Reproduce, from the lines below, exactly the stretch that begins at the line containing "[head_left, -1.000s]" and ends at the line containing "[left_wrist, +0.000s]", both included.

> [GIVEN RECORDS]
+---+

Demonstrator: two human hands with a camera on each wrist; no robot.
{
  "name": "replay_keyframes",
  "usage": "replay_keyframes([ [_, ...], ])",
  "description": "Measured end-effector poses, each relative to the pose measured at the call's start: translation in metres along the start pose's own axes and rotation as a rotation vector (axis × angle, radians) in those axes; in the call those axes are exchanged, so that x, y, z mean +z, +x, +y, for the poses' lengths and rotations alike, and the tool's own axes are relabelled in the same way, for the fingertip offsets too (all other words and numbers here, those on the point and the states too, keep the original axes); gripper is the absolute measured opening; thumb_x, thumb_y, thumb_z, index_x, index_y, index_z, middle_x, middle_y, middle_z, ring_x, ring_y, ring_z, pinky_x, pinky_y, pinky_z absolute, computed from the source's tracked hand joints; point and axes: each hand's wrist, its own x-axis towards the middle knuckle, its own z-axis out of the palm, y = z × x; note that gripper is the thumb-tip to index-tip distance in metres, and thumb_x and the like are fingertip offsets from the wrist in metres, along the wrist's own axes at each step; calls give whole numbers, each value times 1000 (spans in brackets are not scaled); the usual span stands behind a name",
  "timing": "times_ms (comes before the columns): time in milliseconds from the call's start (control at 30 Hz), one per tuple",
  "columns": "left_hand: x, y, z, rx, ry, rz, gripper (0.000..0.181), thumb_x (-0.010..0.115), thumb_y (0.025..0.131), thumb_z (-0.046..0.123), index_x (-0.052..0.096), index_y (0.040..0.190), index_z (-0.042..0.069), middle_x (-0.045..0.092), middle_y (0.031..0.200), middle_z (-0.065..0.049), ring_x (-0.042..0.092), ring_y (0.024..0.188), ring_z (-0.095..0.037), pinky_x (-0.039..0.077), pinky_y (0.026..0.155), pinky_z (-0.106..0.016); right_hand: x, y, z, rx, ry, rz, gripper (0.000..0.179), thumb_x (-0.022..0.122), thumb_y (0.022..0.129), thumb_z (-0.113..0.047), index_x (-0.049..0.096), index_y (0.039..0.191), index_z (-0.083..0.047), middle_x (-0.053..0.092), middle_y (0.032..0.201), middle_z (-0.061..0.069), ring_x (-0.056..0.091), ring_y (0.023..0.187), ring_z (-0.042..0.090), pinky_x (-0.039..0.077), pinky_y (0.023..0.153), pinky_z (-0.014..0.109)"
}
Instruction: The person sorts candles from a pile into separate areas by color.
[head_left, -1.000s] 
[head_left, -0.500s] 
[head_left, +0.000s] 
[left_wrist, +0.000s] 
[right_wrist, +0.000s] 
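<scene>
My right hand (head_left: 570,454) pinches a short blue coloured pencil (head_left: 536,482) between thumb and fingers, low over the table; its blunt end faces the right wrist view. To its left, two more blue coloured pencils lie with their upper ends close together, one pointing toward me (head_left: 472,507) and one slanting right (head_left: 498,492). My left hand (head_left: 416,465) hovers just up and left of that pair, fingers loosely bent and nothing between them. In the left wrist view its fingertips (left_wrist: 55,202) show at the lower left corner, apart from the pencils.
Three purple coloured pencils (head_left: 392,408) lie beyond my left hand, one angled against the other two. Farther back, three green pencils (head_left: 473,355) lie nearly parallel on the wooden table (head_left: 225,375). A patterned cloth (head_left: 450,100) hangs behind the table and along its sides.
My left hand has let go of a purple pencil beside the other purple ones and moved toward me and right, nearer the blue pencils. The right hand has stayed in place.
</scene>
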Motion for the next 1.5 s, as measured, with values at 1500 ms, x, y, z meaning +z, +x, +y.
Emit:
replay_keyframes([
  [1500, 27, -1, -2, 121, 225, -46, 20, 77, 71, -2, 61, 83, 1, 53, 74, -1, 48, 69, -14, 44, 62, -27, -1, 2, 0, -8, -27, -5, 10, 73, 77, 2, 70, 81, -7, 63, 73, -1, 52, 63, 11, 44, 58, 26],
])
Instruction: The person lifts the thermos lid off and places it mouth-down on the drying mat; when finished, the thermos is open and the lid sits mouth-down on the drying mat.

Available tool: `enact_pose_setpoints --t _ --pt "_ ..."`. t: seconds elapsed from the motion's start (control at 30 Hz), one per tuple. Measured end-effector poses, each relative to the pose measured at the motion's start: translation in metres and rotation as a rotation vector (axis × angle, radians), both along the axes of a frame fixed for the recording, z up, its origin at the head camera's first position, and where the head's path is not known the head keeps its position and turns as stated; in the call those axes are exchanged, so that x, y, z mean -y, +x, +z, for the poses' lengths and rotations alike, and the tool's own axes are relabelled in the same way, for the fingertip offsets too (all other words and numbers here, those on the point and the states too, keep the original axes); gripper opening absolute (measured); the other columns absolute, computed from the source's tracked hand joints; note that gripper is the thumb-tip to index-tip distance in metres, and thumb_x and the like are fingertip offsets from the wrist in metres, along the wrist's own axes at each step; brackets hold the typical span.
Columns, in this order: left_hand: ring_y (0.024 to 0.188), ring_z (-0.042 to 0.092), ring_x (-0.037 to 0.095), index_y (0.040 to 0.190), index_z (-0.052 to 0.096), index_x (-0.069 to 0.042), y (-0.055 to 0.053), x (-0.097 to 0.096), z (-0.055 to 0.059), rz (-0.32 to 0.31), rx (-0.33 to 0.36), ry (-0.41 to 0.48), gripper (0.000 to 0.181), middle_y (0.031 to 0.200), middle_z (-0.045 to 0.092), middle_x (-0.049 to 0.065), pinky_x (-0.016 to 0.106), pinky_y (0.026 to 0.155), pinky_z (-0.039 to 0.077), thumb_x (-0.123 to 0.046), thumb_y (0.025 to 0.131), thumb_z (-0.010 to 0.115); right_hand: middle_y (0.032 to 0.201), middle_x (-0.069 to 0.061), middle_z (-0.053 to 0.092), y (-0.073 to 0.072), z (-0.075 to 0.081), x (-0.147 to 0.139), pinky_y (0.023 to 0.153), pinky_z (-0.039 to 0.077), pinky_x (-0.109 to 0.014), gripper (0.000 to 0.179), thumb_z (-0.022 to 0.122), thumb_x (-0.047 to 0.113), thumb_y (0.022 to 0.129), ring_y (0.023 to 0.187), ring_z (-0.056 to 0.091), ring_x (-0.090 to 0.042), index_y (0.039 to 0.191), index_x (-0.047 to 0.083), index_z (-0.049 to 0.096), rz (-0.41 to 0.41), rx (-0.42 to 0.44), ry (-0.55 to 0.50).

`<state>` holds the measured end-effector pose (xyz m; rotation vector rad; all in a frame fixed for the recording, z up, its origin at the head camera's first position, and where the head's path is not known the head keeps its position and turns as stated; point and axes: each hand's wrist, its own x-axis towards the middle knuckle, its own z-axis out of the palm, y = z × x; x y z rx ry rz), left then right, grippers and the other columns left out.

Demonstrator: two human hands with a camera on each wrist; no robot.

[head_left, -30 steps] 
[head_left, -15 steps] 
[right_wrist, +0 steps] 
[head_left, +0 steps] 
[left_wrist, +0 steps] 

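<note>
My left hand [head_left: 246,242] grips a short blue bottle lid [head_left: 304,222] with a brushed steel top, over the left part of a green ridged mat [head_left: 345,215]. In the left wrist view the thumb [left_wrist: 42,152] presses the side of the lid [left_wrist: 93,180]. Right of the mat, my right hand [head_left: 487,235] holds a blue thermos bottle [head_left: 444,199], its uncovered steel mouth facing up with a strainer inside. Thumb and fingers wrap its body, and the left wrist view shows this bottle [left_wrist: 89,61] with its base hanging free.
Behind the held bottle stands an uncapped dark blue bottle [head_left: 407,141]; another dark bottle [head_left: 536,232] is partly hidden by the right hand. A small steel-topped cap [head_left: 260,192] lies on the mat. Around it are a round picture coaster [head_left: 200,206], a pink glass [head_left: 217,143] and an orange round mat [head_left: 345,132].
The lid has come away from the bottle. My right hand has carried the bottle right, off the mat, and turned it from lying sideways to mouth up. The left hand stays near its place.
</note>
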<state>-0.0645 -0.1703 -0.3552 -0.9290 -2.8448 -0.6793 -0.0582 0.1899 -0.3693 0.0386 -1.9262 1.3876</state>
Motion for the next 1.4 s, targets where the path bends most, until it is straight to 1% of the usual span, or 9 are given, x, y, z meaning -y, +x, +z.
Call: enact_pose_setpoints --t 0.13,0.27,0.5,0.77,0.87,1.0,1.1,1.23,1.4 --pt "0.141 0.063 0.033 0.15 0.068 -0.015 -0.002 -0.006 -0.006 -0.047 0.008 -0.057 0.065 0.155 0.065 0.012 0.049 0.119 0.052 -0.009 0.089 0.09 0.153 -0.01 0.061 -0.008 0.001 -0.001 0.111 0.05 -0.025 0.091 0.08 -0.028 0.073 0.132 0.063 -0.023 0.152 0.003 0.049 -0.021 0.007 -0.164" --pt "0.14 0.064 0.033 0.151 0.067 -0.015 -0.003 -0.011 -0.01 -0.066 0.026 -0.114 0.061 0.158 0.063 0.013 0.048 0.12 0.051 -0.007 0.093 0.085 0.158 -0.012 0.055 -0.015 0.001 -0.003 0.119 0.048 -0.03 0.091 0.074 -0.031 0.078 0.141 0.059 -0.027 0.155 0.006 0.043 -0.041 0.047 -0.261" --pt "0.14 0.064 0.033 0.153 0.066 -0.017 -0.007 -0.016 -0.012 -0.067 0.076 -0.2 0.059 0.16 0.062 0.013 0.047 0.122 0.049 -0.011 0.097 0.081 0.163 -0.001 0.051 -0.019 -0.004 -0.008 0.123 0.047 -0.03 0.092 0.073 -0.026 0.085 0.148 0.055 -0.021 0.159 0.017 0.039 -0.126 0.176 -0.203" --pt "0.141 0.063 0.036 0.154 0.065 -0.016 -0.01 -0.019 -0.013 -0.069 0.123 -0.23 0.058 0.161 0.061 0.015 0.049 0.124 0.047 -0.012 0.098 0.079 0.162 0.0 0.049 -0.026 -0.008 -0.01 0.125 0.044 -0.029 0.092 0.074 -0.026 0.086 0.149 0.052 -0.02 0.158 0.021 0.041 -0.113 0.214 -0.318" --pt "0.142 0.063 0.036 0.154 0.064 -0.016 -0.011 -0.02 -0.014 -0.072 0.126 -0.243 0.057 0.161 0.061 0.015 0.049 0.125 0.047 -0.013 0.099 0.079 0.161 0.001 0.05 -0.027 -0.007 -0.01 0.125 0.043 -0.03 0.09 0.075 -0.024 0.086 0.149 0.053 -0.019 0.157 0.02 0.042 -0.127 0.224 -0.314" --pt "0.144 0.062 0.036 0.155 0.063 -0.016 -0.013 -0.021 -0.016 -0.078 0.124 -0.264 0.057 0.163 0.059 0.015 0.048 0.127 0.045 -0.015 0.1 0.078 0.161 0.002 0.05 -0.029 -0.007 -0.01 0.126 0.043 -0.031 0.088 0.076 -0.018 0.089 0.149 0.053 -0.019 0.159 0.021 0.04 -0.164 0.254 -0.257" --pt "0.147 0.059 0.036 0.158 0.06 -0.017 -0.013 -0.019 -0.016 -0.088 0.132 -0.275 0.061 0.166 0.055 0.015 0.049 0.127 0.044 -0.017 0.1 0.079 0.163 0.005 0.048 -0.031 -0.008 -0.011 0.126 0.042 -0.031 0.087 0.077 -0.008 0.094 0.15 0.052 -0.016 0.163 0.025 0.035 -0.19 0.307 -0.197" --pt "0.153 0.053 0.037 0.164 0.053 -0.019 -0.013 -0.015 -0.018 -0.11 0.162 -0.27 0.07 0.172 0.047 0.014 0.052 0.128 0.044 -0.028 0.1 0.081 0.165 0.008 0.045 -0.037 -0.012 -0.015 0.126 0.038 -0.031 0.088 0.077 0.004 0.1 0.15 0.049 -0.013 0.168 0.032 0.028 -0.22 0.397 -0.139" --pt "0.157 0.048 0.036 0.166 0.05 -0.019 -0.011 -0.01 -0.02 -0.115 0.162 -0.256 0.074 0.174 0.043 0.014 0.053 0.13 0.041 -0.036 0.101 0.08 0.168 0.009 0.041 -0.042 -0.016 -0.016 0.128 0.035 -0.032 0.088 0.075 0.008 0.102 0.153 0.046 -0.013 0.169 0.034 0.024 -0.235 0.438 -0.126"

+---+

> [RESPONSE]
[head_left, -1.000s] 
[head_left, -0.500s] 
[head_left, +0.000s] 
[left_wrist, +0.000s] 

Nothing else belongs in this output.